Pourquoi la gestion du patrimoine funéraire militaire est si compliquée

La tombe du général Piron avait été remise en l’état par deux vétérans (crédit-photo Pascal Matthieu)

La gestion du patrimoine funéraire militaire reste compliquée en Belgique. 

En fin d’année dernière, certaines photos montraient l’état d’abandon de la tombe du général Piron au cimetière de Molenbeek. Certains militaires et certaines associations s’étaient émus de cet état de fait. Deux vétérans l’avaient remise en l’état à leur frais. C’est désormais au tour du monument commémoratif d’Albert Ier à Marche-les-Dames d’être en piteux état et d’avoir été nettoyé par des réservistes et des bénévoles. Sur les réseaux sociaux, certains internautes demandent si c’est par manque de moyens à la Défense que certains lieux symboliques du patrimoine militaire ne sont pas entretenus.

Le cas de la tombe du général Piron à Molenbeek

Sur le cas des sépultures militaires et plus particulièrement de celle du général Piron, la ministre Ludivine Dedonder s’en était expliqué dans deux réponses écrites aux députés Jasper Pillen (Open Vld) et Christophe Bombled (MR). Il se trouve que le général Piron est enterré dans un cimetière communal et non militaire. « Sans remettre en question les brillants états de service du Lieutenant Général Piron, force est de reconnaître que, retraité en 1957 et décédé à Uccle en 1974, il n’est pas « tombé pour notre pays ». C’est la raison pour laquelle il n’a pas été inhumé dans un parterre commémoratif fédéral, mais bien dans une pelouse d’honneur communale, à savoir, celle de Molenbeek-Saint-Jean », expliquait la ministre. La Défense n’est pas compétente en la matière. Toutefois la ministre souligne que son prédécesseur avait envoyé une lettre au bourgmestre de la commune (ndlr: Catherine Moureaux, PS) pour faire part de sa préoccupation quant à l’état de la tombe.

La plupart des cimetières militaires sont gérés par les communes qui reçoivent de l’argent de la Défense à cet effet

Un millefeuille administratif pour la gestion et l’entretien des tombes militaires

Comme le détaillait la ministre, il y a en Belgique 21 cimetières militaires et 81 pelouses d’honneur militaires sur les cimetières communaux, dont les frais d’entretien sont supportés par le gouvernement fédéral. Les pelouses d’honneur communales sont sous la responsabilité exclusive des communes elles-mêmes. Le contrôle des cimetières militaires et des pelouses d’honneur militaires est exécuté par le Service des Sépultures de Guerre. Ce service, qui appartenait auparavant à l’Institut des Vétérans – Institut national des invalides de guerre, anciens combattants et victimes de guerre, fait partie depuis le 1er mai 2017 du War Heritage Institute. L’entretien des cimetières militaires et des pelouses d’honneur militaires est géré par la Défense. Pour les cimetières militaires et deux pelouses d’honneur militaires, cela s’effectue sur base de contrats pluriannuels. Pour les 79 pelouses d’honneur militaires restantes, l’entretien est réalisé par le biais d’une convention avec les communes concernées, ces dernières obtenant une rémunération annuelle à cet effet. Un millefeuille administratif qui n’aide donc pas. En 2020, la Défense a consacré environ 506.000 euros pour l’entretien des tombes de guerre militaire dont 87.622 euros ont été versés aux communes. Entre la Défense et le WHI, trois personnes sont impliqués dans le contrôle et la gestion du patrimoine funéraire militaire.

Le cas du monument commémoratif d’Albert Ier à Marche-les-Dames est un peu différent. Ce monument fait partie du patrimoine culturel de Wallonie.

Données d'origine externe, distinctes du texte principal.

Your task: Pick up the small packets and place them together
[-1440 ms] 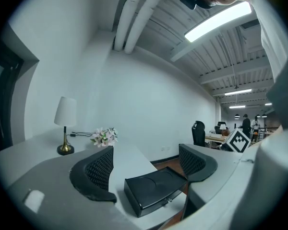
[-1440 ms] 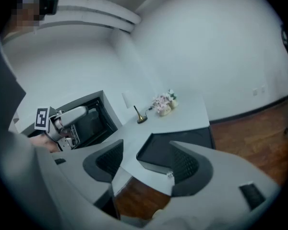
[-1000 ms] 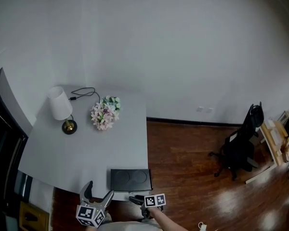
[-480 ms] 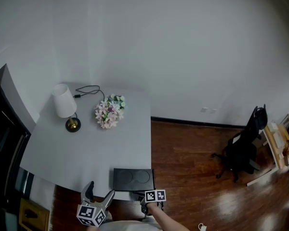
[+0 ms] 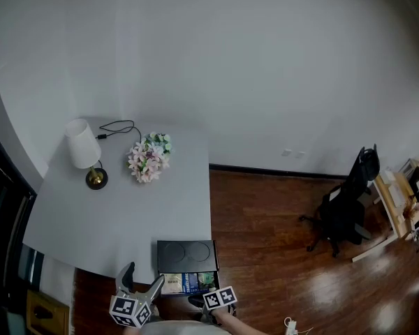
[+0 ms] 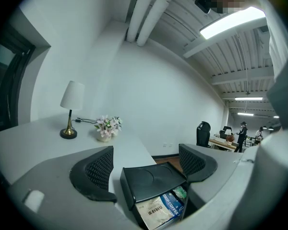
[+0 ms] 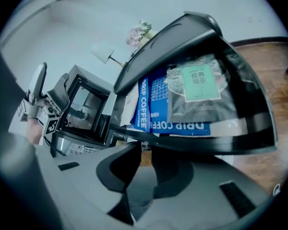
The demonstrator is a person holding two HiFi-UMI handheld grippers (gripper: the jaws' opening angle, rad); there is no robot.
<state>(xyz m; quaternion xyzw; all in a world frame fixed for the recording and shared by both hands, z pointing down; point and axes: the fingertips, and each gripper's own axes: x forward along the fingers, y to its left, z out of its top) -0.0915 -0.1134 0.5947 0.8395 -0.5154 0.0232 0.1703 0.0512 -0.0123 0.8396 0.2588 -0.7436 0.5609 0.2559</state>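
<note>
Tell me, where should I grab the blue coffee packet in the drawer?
Probably its bare front edge, from above: the flat blue drip-coffee packet lies in the open black drawer, and a grey green-labelled packet covers its back part.

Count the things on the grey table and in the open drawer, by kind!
lamp: 1
flower bunch: 1
drawer box: 1
packets: 3
Total: 6

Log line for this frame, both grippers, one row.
left gripper: open, empty | right gripper: shut on drawer front | drawer: open | packets: inside drawer, none picked
</note>
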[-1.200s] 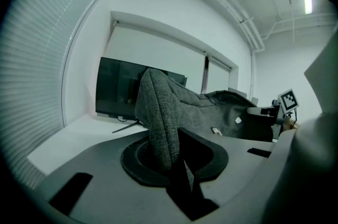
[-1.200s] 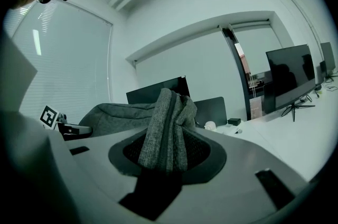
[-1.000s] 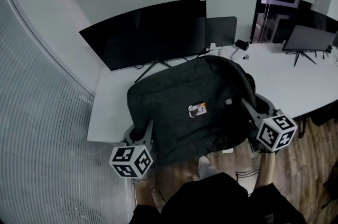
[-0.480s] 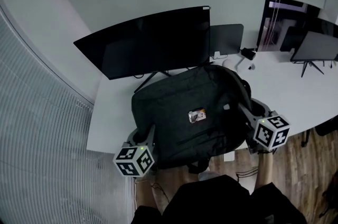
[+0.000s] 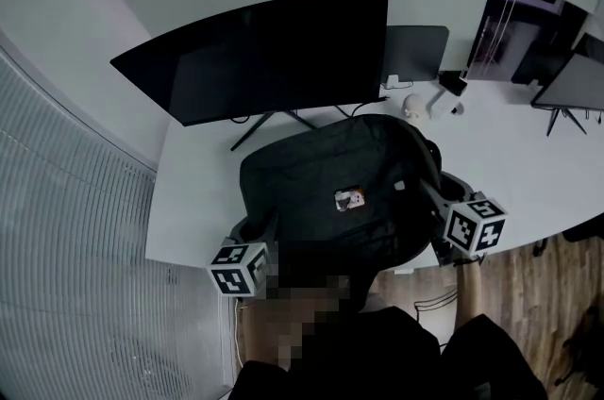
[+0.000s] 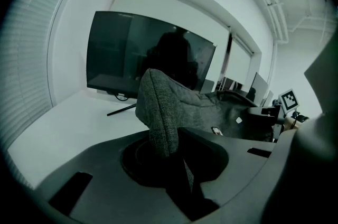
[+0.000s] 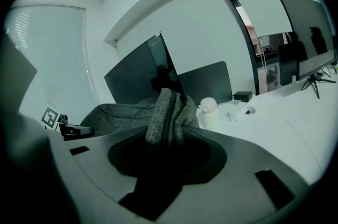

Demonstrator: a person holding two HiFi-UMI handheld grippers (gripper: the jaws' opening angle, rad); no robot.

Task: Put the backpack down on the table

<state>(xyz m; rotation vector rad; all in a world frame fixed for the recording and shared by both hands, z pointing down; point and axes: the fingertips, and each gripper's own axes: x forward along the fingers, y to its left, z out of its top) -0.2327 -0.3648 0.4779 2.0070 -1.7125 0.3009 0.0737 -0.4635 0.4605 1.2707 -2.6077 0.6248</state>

Il est classé depuis 1937. Il semblerait donc normal que la commune et la Région veillent à son entretien et s’occupent de sa préservation. Le monument pourrait également concerner la Famille Royale. La Défense est clairement moins responsable dans ce dossier. Cela pose surtout la question de la gestion du patrimoine dans son ensemble.

 

En 2017, la création du War Heritage Institute par le ministre Steven Vandeput devait rationaliser l’utilisation des différents organismes constitutifs du patrimoine militaire belge et le redynamiser par une meilleure mise en valeur. On est encore loin du compte. Dans sa réponse écrite, la ministre Ludivine Dedonder a  d’ailleurs fait part de sa volonté de centraliser le contrôle, la gestion et l’entretien des cimetières militaires et des pelouses d’honneur militaires au sein du WHI durant son mandat. Une centralisation qui serait bienvenue.